# Forum General General Discussion  USA movies in russian language

## Idontknow

Hello  ::  this is my first post
all day i was googling, but didnt found nothing usefull...
Well, i want to download movies, and i want that they would be in russian language. Ofcourse i can buy them, there are website like www.movielink.com , but they dont have movies in russian language.
I dont need russian movies. I need usa movies (example : "Munich" by S.Spielberg) in russian language. I can pay for that service...
Waiting for links, and help  ::  thank you

----------


## Lt. Columbo

for god sake dont watch an english-language film in russian, if you can understand that much just get a russian film

----------


## Lampada

www.russiandvd.com

----------


## Idontknow

spasiba  ::  nu mnie nada tolka usa film, patamushto maja familija nipanimajet angliski language, tolka pa ruski  ::  tak ja xochu  "USA" movies pa ruski jazik  ::  
whoo, i wrote pa ruski, answer me in english  :: 
ja panimaju movies in ruski jazik, better than english, dont know why  :: 
i didnt leared russian

----------


## basurero

Get English movies with Russian subtitles. The Russian voice-overs are often so bad it is laughable.... We were talking about that in some earlier threads. They just shove the voice in over the English so you can still hear the English in the background and they use only 2 actors in total, one for all the male characters and another for all the females.  
They are kind of good if you are learning Russian and want to practice your listening but I doubt a native Russian speaker would find them watchable....

----------


## Dogboy182

> We were talking about that in some earlier threads. They just shove the voice in over the English so you can still hear the English in the background and they use only 2 actors in total, one for all the male characters and another for all the females.

 
They do that on purpose. Russians think that a voice over doesnt do the original actor justice, so they leave inthe original voices... So you can hear his voice and emotions or something, even though you can't understand it. I personally don't agree with it.

----------


## RavinDave

Check out "Moscow on the Hudson".  An outstanding (if slightly sappy) Robin Williams movie with plenty of Russian.

----------


## Idontknow

thank you  :: 
well there are website www.cinemanow.com , i found much movies here. Each movie 3.99$. This is ok for me...
But where i can buy subtitles in russian for each movie...?

----------


## gRomoZeka

> Originally Posted by basurero  We were talking about that in some earlier threads. They just shove the voice in over the English so you can still hear the English in the background and they use only 2 actors in total, one for all the male characters and another for all the females.   They do that on purpose. Russians think that a voice over doesnt do the original actor justice, so they leave inthe original voices... So you can hear his voice and emotions or something, even though you can't understand it. I personally don't agree with it.

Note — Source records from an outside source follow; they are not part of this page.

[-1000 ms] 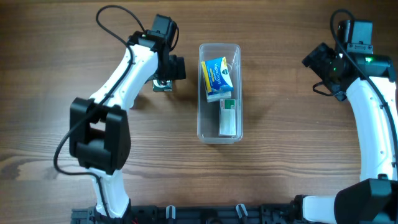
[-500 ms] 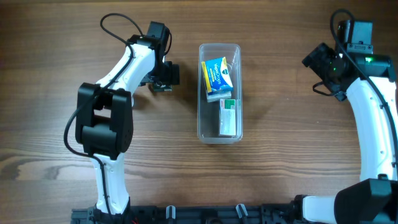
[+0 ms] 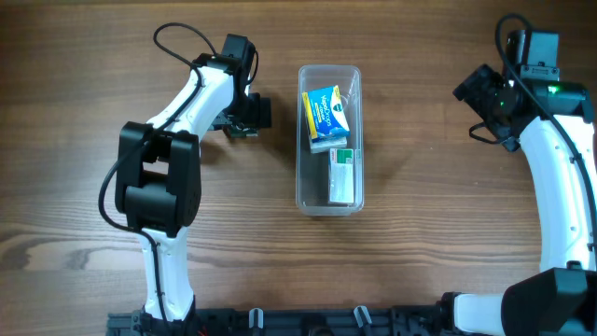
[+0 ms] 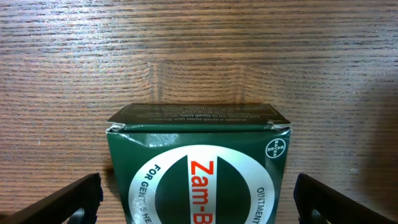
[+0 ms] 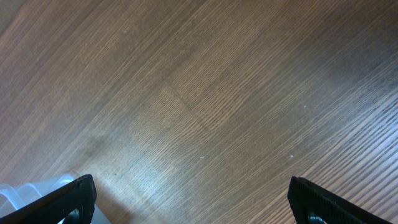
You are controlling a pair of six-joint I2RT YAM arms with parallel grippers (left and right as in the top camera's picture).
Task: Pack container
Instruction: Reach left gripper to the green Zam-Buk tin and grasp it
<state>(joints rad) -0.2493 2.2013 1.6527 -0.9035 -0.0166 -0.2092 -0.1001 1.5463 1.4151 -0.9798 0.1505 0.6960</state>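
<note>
**While the container (image 3: 315, 187) waits, a green box (image 4: 199, 168) is lined up**

Holding a blue box (image 3: 326, 110) and a white box (image 3: 342, 175), the container lies mid-bench (image 3: 420, 233). Just left of it hangs the left gripper (image 4: 199, 200), fingers apart either side of the green box, not clamped. The pick looks to be in hand. Next it must close squarely, lift, and carry over the container. Well right of it, the right gripper (image 5: 193, 200) gapes above bare wood.

Overhead looks straight down on the wooden table (image 3: 420, 233), wide view, the container (image 3: 330, 140) near dead centre. Left wrist sits very low just left of the container, pressed close over a green box (image 4: 199, 168). Right wrist, well right of it, angles across bare wood and catches the container's corner (image 5: 18, 191), shared with overhead.
</note>
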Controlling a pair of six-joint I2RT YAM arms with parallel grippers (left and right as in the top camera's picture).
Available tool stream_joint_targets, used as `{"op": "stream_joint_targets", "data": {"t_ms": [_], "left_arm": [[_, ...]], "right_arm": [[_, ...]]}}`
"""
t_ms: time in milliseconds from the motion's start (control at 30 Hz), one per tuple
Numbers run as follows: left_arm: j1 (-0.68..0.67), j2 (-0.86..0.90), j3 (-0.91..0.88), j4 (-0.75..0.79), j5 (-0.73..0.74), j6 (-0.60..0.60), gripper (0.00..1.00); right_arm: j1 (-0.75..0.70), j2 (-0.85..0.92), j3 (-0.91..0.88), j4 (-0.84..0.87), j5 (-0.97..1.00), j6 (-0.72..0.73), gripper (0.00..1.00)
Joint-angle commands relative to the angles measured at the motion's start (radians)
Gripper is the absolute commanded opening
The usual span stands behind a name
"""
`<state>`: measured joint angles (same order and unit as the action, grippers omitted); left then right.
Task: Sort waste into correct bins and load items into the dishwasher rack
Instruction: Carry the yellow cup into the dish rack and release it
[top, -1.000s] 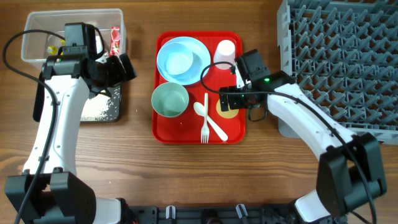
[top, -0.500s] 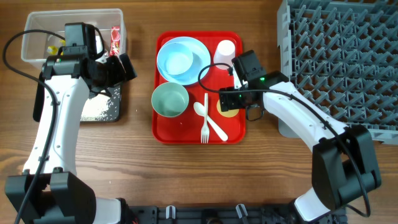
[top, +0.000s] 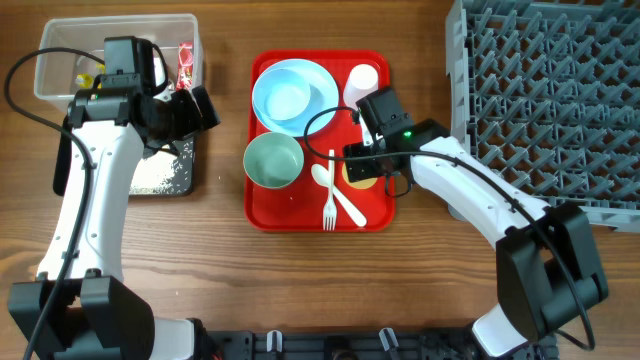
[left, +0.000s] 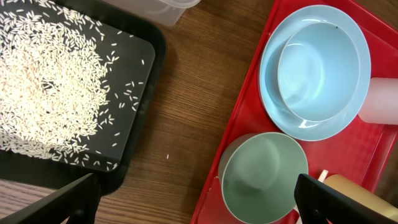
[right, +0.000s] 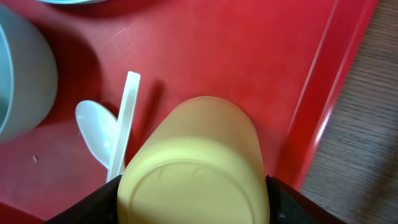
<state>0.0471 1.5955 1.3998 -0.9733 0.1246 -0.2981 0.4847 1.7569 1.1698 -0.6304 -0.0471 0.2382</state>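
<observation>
Right tool (right: 189, 200) straddles the yellow cup (right: 193, 155) at 4 o'clock on the red tray (right: 249, 56). Whether it is clamped cannot be told. Left tool (left: 198, 196) is apart and empty.

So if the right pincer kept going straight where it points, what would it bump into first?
The yellow cup, lying on its side: the right pincer straddles it. Past the cup, probably the red tray underneath.
</observation>
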Motion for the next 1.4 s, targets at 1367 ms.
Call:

 Yep, I prefer voice-overs. I hate when some offscreen person imagines himself or herself to be a great substitute to a good actor and tries to imitate laugh or hard breathing and such. 
Their intonations and emotions are often so unbelievable that it complitely spoils the movie, and positive characters have sometimes such nasty voices I wish the villain kill them after first ten minutes of watching.

----------


## Yazeed

What helped my russian a great deal were Russian movies (DVD) with RUSSIAN subtitles.  It increases your comprehension and it is truly one of the best way to understand such a rapidly-spoken language.  The movie 'Brat' (the first part) is availabe on russiandvd.com with subtitles in both Russian and English. 
I've just ordered Mulan DVD (which has the option of a Russian audio/subtitles) from israel-music.com and I'm currently waiting for DVD to come! *jumps around in excitement*

----------